=== Directions ===
Set down exactly the lines below between the line holding "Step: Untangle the" and the line holding "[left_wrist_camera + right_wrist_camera", inclusive; no other line belongs in the answer.

=== Information shown ===
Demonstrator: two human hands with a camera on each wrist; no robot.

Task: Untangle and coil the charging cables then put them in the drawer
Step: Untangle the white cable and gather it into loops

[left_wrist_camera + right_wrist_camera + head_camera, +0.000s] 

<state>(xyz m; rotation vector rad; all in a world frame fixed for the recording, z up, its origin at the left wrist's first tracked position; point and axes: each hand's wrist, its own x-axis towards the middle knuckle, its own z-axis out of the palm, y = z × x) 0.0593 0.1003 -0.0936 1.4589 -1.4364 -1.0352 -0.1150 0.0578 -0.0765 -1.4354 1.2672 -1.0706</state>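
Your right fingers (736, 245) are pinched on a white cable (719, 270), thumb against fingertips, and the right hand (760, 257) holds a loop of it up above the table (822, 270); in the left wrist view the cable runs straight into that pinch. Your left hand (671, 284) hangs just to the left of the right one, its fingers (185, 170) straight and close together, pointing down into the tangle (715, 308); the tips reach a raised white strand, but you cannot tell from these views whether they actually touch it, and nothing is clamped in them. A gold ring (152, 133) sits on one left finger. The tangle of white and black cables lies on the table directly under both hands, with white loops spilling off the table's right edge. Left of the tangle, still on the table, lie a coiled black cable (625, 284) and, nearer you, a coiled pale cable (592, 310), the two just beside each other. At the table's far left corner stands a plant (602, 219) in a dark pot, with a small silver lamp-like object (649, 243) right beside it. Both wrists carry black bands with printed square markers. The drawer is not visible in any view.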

=== Exercise response ===
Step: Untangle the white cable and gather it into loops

[left_wrist_camera + right_wrist_camera + head_camera, +0.000s] 

There is no more output for this exercise.